* Problem statement
Could you show each line of the records that contains the word "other"?

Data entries
'''
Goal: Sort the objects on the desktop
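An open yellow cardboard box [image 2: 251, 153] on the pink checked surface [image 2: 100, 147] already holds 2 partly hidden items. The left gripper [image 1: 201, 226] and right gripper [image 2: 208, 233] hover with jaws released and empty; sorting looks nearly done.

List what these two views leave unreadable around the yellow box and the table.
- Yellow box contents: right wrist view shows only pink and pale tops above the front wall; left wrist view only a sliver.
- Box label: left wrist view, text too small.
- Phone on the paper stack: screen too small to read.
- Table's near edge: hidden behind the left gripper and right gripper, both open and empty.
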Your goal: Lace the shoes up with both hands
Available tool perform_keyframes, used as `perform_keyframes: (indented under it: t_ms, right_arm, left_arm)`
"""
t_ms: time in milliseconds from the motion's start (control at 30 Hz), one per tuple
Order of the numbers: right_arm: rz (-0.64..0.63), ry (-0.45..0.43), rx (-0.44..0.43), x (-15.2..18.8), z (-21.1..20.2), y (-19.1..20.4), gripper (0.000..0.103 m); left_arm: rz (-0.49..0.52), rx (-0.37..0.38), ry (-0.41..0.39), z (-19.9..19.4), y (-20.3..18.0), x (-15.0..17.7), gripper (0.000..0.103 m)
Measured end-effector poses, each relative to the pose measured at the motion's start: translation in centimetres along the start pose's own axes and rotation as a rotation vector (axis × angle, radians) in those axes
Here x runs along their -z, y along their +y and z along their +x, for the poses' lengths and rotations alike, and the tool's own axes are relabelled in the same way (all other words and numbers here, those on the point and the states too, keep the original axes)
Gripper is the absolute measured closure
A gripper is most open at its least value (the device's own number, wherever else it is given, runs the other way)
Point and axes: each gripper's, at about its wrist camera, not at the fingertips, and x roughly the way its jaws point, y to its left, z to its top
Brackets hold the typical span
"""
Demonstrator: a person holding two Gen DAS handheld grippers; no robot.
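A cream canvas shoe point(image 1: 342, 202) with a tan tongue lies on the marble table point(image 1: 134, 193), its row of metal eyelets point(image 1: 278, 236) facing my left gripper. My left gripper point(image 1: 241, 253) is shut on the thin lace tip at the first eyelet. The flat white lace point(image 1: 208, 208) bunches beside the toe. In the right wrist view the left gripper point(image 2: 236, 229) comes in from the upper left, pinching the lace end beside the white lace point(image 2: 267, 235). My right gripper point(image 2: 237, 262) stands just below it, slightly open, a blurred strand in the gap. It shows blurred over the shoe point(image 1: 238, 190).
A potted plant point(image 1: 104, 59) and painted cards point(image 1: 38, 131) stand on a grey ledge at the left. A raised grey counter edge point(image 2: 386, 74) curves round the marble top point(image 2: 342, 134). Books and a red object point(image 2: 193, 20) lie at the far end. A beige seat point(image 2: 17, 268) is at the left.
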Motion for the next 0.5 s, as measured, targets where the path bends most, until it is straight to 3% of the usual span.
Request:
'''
* Exercise result
Here x runs along their -z, y along their +y and z along their +x, for the poses' lengths and rotations alike, and the tool's own axes are relabelled in the same way (all other words and numbers here, those on the point and the states too, keep the original axes)
A gripper is most open at its least value (the device's own number, wherever else it is given, runs the other way)

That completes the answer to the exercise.